Comparing first 2min of two episodes

Comparing first 2min of two episodes

But in some cases, most of the cases actually intros aren’t aligned perfectly, before the intro song begins there could be some scenes from previous episodes or some pre-intro scenes from the current episode. Those scenes always vary in length and if I were to compare the spectrograms it would look like a bunch of noise.

One way to find the common areas on two different spectrograms is to slide them past each other like a puzzle each iteration resulting in a match score. I start with an 50% offset between the slices (golang view of an array) and end on -50% offset, good enough for the intro I’m searching, each time the offset decreases the slices get actually a bit bigger then again smaller (highlighted in blue). Another way could be using the “Longest Common Substring” approach with some tolerance between values but that’s for another time.

After all the slide and compare action, I’ll pick the iteration with the best score and do a comparison, usually resulting in something like the picture above.

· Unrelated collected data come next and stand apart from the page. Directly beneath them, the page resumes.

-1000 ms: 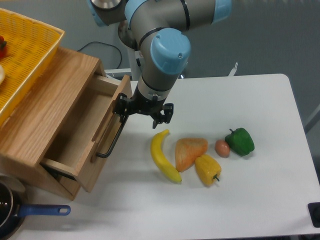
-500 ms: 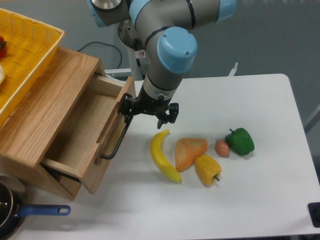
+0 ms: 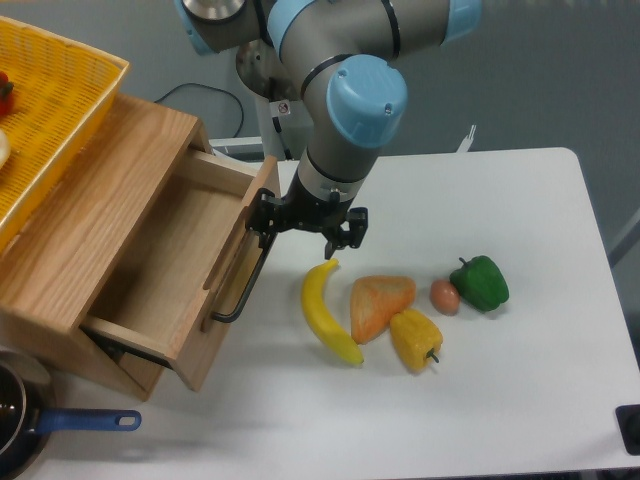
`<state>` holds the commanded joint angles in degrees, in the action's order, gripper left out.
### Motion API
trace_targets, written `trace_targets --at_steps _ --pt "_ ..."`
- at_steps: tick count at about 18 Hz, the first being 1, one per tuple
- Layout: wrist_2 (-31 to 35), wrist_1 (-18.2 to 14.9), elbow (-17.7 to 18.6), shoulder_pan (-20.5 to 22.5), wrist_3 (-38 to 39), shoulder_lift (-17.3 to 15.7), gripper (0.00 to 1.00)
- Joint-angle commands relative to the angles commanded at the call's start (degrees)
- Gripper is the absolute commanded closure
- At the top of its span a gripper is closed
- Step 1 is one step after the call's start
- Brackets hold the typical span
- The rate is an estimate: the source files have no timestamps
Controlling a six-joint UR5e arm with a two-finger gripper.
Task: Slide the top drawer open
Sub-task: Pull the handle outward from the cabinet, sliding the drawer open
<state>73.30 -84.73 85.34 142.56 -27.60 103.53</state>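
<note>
- Top drawer (image 3: 150,270): one, pulled well out of its cabinet (image 3: 90,200) at table's left.
- Gripper (image 3: 305,228): one, fingers spread wide, one hooked at handle (image 3: 245,285).
- Nearby: one banana (image 3: 326,312), two peppers.

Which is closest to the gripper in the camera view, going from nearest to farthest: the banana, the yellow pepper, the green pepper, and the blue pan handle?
From the gripper:
1. Banana, just below it on the table.
2. Yellow pepper, lower right, past the banana.
3. Green pepper, far right of the food row.
4. Blue pan handle, bottom left corner, beyond the top drawer.
</note>
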Motion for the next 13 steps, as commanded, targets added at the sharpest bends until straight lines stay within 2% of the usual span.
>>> trace_targets --at_steps 13 --pt "0.1 0.0 -0.6 1.7 -1.5 0.3 0.00"
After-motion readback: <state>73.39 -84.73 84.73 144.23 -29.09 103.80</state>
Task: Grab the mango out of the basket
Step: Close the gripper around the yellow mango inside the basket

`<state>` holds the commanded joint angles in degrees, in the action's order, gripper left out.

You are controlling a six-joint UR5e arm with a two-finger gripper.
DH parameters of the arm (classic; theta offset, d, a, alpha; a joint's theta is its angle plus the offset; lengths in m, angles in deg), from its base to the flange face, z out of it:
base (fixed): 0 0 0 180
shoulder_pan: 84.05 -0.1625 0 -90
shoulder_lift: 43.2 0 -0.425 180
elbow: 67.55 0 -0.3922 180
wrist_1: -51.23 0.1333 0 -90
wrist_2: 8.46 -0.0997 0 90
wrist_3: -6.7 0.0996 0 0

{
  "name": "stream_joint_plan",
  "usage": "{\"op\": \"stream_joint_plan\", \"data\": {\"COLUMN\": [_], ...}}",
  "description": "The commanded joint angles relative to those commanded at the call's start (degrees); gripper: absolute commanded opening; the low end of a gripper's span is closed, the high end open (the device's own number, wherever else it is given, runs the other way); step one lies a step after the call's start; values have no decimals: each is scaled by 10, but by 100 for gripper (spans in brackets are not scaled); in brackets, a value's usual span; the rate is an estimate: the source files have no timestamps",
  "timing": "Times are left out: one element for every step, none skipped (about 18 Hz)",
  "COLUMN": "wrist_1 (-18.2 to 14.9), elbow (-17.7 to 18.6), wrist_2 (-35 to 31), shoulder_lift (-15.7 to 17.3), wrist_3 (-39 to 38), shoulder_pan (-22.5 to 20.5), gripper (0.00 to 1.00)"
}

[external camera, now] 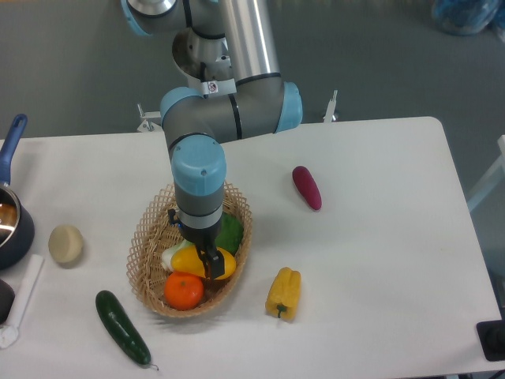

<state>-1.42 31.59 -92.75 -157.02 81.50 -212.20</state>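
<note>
Fingers (209,267) of our arm reach down into the basket (146,237), right over the mango (225,263). We see one dark finger lying across the middle of the yellow fruit; the other is hidden behind the wrist, so we cannot tell whether they are spread or clamped on it. The mango lies lengthwise in the middle of the basket, with yellow showing on both sides of the dark finger. Just in front of it, touching or nearly so, sits the orange (184,290) at the near end of the basket. Behind the mango a leafy green vegetable (231,234) shows to the right of our wrist, and its pale stalk end (171,257) pokes out on the left.

The basket rests on the white surface (379,237). Just beside its right rim, outside it, lies a yellow bell pepper (284,293). A dark green cucumber (122,327) lies diagonally near the basket's front left. Well apart to the left sits a pale round potato-like thing (65,244), and at the far left edge we see part of a dark blue pot (12,225) with a blue handle. A dark red-purple oblong vegetable (307,187) lies to the right of the arm, well clear of the basket.
</note>
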Motion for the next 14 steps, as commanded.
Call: {"op": "stream_joint_plan", "data": {"wrist_1": [-1,-1,-1,0,1,1,2,2,2,2,2,2,2,1], "elbow": [0,-2,-4,-6,-7,-10,-10,-9,-9,-9,-9,-9,-9,-10], "wrist_2": [0,0,0,0,0,0,0,0,0,0,-1,-1,-1,-1], "shoulder_lift": [0,-3,-4,-6,-10,-11,-11,-11,-11,-12,-12,-12,-12,-12], "wrist_3": [-1,-2,-5,-13,-17,-18,-18,-18,-17,-18,-18,-18,-17,-18], "shoulder_pan": [1,1,1,1,2,2,2,2,2,3,4,4,4,4], "gripper": [100,100,100,100,100,100,100,100,100,100,100,100,100,98]}}
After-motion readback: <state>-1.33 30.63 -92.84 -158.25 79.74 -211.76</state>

Initial state - incremental sliding and comparing two fingerprints

Initial state - incremental sliding and comparing two fingerprints

By the way, raw fingerprints of those two files are just int32 slices, images above are just for visual aid and the int32 values are one-pixel width vertical slices from each fingerprint. The comparison between the values is done using Hamming distance for each pair of int32 values.

Once I compared the best match I get a similar result but with more numbers:

[15, 20, 9, 13, 12, 10, 6, 7, 3, 2, 2, 1, 0, 3, 2, 1, 9, 13, 12, 14]

Each value is the Hamming distance between two int32 pairs and its easy to spot somewhere in the middle there is a subsequence that gets below 10 and sits there for quite a while. That is the matching area I was looking for, If I were to compare those fingerprints and output an image it would have a blacker area somewhere in the middle, next step is to calculate how long it is, then taking into account the offset it is trivial to calculate where the intro song started and ended for both files.

Searching for intro in 10 files (single threaded)

Searching for intro in 10 files (single threaded)

Conclusion

The result is a robust way to find common regions/fingerprints in two or more audio files, at least in this concrete use case.

The implementation can be seen here. Disclaimer: The solution is in no way perfect, probably not written in an idiomatic golang style since it was one of the first golang projects that was actually of any use.